Assignment – Return all of the lines below exactly as they are.

━━━

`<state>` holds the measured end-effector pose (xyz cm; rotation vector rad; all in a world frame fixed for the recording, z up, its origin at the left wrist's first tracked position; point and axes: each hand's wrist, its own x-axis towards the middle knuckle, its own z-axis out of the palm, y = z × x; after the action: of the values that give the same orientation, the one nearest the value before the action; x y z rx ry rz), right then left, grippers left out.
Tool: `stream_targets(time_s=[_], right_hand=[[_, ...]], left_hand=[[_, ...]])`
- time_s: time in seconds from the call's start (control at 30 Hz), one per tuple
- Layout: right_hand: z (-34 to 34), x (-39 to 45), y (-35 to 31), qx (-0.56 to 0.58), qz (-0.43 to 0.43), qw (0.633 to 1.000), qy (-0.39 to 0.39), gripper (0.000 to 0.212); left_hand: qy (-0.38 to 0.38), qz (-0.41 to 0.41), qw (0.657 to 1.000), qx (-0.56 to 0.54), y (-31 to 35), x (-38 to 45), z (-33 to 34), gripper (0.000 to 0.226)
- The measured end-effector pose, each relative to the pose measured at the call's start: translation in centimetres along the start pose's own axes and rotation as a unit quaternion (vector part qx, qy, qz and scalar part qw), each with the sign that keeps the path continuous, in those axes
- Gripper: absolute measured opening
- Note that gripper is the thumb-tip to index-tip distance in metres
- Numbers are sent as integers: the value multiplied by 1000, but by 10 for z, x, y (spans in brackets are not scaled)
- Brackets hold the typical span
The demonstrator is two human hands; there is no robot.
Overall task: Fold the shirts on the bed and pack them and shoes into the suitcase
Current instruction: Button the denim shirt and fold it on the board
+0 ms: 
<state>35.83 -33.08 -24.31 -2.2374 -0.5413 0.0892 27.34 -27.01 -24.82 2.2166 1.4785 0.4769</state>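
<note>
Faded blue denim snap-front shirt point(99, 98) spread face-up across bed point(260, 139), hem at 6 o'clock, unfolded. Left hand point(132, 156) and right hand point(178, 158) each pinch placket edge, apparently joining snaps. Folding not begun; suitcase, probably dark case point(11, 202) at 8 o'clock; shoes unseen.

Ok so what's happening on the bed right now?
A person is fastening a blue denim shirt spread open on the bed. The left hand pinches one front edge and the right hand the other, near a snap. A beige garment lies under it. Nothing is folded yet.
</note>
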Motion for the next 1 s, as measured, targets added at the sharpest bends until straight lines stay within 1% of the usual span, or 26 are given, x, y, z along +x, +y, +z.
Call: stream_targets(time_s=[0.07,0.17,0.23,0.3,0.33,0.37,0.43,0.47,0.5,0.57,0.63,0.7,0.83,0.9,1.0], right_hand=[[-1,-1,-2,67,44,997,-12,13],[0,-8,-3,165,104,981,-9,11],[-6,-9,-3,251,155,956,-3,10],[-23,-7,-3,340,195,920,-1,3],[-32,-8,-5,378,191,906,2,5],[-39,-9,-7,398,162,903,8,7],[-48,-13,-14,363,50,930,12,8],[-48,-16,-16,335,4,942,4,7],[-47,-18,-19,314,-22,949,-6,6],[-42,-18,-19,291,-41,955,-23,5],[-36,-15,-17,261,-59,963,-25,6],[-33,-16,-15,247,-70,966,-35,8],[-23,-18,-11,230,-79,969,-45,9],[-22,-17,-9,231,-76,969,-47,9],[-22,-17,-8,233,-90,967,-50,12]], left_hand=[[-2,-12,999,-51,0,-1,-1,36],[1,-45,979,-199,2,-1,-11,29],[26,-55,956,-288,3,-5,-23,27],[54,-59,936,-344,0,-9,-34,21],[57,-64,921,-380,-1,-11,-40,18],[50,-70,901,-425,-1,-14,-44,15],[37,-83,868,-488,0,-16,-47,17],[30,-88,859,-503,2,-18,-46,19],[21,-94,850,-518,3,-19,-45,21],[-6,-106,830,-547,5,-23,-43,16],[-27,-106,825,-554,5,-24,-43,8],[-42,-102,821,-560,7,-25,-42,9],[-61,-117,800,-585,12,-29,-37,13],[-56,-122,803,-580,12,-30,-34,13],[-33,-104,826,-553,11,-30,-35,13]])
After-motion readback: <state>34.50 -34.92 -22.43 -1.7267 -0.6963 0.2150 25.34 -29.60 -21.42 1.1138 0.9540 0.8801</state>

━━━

Task output –
`<state>` holds the measured end-effector pose (xyz cm; rotation vector rad; all in a world frame fixed for the recording, z up, its origin at the left wrist's first tracked position; point and axes: each hand's wrist, its own x-axis towards the middle knuckle, its own z-axis out of the palm, y = z × x; after the action: of the values that give the same orientation, the one nearest the value before the action; x y z rx ry rz), right then left, grippers left out.
Tool: `stream_targets(time_s=[_], right_hand=[[_, ...]], left_hand=[[_, ...]])`
- time_s: time in seconds from the call's start (control at 30 Hz), one per tuple
- Layout: right_hand: z (-34 to 34), x (-39 to 45), y (-35 to 31), qx (-0.56 to 0.58), qz (-0.43 to 0.43), qw (0.633 to 1.000), qy (-0.39 to 0.39), gripper (0.000 to 0.212); left_hand: qy (-0.38 to 0.38), qz (-0.41 to 0.41), qw (0.657 to 1.000), qx (-0.56 to 0.54), y (-31 to 35), x (-38 to 45), z (-33 to 34), gripper (0.000 to 0.226)
- The measured end-effector pose, each relative to the pose measured at the call's start: translation in centimetres along the start pose's own axes and rotation as a unit quaternion (vector part qx, qy, qz and scalar part qw), each with the sign that keeps the path continuous, in those axes
- Gripper: absolute measured opening
- Note that gripper is the thumb-tip to index-tip distance in metres
- Numbers are sent as integers: the value multiplied by 1000, but by 10 for z, x, y (spans in brackets are not scaled)
- Brackets hold the typical span
The demonstrator is two human hands; there is no robot.
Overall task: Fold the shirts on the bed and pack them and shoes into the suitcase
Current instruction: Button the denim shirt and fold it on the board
+0 ms: 
<state>35.83 -33.08 -24.31 -2.2374 -0.5413 0.0892 27.34 -27.01 -24.82 2.2166 1.4785 0.4769</state>
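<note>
Faded blue denim snap-front shirt point(99, 98) spread face-up across bed point(260, 139), hem at 6 o'clock, unfolded. Left hand point(132, 156) and right hand point(178, 158) each pinch placket edge, apparently joining snaps. Folding not begun; suitcase, probably dark case point(11, 202) at 8 o'clock; shoes unseen.

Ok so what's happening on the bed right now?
A person is fastening a blue denim shirt spread open on the bed. The left hand pinches one front edge and the right hand the other, near a snap. A beige garment lies under it. Nothing is folded yet.
</note>
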Motion for the next 1 s, as measured, targets added at the sharpest bends until straight lines stay within 1% of the usual span, or 26 are given, x, y, z along +x, +y, +z.
Call: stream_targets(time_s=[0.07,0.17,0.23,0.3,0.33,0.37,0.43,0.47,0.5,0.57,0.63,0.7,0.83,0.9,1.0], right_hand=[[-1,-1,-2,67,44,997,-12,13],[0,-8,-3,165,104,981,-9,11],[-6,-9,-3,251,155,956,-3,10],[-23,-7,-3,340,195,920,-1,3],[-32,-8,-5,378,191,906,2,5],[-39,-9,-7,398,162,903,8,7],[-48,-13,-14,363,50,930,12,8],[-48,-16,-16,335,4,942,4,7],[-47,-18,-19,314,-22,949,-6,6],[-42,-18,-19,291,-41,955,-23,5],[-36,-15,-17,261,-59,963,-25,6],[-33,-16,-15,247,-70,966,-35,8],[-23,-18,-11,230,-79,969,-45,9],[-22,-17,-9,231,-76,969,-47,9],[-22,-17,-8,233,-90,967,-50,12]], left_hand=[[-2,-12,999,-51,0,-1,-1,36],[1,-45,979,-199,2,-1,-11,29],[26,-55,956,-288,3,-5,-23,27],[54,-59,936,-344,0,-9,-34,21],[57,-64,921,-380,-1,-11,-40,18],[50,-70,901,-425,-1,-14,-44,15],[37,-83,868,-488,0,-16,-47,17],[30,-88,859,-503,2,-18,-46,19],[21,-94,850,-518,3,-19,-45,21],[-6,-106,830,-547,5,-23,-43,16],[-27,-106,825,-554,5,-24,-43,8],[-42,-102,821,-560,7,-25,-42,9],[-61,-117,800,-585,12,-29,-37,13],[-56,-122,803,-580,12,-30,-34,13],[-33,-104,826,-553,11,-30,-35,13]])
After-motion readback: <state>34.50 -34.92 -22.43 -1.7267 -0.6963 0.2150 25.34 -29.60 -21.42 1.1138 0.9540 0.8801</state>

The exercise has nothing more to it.